DE 7 begins at an intersection with US 13 and DE 72 in the community of Wrangle Hill to the west of the city of Delaware City, where the road continues south as part of US 13. From the southern terminus, the route heads north on four-lane divided South Dupont Highway. The road runs between farmland to the west and warehouses to the east, narrowing to two lanes and crossing Norfolk Southern's Reybold Industrial Track railroad line at-grade before passing under the US 13/DE 1 freeway without an interchange. After this, DE 7 becomes an undivided road called Bear-Corbitt Road, with Old South Dupont Highway branching off to the northeast.
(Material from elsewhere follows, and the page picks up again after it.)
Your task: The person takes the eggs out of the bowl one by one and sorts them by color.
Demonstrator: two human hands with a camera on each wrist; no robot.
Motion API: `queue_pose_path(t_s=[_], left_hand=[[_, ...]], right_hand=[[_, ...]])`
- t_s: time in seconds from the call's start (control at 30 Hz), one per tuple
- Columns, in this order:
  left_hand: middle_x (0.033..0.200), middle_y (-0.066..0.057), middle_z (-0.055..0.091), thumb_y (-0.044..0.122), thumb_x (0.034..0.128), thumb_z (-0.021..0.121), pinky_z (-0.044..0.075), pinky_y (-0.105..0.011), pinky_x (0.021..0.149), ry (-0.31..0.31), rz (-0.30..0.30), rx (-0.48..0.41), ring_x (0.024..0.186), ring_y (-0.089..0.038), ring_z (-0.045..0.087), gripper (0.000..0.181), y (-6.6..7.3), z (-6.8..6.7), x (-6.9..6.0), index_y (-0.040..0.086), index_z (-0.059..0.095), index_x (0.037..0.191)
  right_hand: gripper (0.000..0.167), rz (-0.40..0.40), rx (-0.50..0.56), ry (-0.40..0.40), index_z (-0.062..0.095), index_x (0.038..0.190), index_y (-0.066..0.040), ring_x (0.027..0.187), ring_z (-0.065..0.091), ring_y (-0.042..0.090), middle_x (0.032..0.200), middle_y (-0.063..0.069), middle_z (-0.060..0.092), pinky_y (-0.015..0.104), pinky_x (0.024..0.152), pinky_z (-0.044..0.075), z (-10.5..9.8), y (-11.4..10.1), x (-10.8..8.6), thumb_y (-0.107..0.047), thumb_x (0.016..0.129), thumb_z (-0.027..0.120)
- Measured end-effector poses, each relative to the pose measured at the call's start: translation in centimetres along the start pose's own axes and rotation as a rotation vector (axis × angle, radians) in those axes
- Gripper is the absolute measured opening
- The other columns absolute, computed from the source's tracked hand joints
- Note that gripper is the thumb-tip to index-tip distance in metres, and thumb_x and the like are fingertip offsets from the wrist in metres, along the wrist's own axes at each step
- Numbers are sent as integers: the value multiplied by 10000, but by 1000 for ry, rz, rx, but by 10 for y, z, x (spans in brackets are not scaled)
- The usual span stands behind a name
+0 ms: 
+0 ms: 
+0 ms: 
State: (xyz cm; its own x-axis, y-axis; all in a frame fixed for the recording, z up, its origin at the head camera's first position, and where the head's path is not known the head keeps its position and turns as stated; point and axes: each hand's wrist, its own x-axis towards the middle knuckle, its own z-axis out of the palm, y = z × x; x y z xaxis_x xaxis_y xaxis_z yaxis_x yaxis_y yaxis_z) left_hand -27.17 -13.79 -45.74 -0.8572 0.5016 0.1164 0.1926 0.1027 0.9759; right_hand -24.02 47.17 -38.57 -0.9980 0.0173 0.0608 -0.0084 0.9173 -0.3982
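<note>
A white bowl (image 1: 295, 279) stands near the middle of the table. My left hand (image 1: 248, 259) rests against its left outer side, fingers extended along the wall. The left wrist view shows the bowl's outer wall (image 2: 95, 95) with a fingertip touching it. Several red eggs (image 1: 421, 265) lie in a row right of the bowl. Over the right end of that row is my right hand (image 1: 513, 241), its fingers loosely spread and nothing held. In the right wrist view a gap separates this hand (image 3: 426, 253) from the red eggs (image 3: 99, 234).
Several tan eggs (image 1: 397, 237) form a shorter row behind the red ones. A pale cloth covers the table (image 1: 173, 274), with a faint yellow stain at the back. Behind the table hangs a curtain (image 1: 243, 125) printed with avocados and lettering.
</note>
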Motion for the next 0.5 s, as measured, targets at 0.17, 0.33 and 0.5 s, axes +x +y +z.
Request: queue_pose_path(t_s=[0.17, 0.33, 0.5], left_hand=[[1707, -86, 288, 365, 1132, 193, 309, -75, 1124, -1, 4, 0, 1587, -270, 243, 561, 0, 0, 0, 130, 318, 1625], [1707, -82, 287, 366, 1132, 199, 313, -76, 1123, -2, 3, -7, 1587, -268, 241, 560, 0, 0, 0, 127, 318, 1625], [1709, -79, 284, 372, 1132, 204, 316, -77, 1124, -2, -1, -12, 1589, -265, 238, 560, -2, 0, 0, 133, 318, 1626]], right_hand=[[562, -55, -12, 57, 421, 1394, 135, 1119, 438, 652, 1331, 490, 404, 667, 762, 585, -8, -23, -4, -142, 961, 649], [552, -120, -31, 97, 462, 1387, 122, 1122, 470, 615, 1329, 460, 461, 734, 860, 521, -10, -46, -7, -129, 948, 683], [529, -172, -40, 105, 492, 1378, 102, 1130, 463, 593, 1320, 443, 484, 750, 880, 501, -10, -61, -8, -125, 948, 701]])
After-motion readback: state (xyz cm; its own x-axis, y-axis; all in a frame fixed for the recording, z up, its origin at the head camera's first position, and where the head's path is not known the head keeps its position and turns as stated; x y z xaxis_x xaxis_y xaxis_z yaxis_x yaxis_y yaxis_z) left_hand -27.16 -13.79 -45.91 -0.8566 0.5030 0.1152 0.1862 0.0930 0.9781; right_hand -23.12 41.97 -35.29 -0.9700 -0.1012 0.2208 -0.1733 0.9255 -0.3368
The route continues north through woodland and homes, crossing Red Lion Creek before reaching an intersection with DE 71 in Red Lion. The road crosses Norfolk Southern's New Castle Secondary railroad line at-grade and heads into Bear. Here, DE 7 widens into a four-lane divided highway as it enters commercial areas and intersects US 40.

After this intersection, the route becomes Bear-Christiana Road and passes through suburban residential development with some farm fields. Farther north, DE 7 narrows into a two-lane undivided road. The highway comes to an intersection with DE 273, where it is briefly a four-lane divided highway. A park and ride lot is located at the northeast corner of this intersection. Following this, DE 7 becomes East Main Street and narrows into a two-lane undivided road, heading through woods and curving to the northwest as it crosses the Christina River. The route enters Christiana and passes homes, intersecting Old Baltimore Pike. At this point, DE 7 turns north onto North Old Baltimore Pike, with the name changing to Stanton-Christiana Road. The route turns east onto four-lane divided Road A and comes to a partial cloverleaf interchange with the DE 1 freeway and Mall Road southwest of the Christiana Mall, a super-regional shopping mall that is the largest in Delaware, and adjacent retail development.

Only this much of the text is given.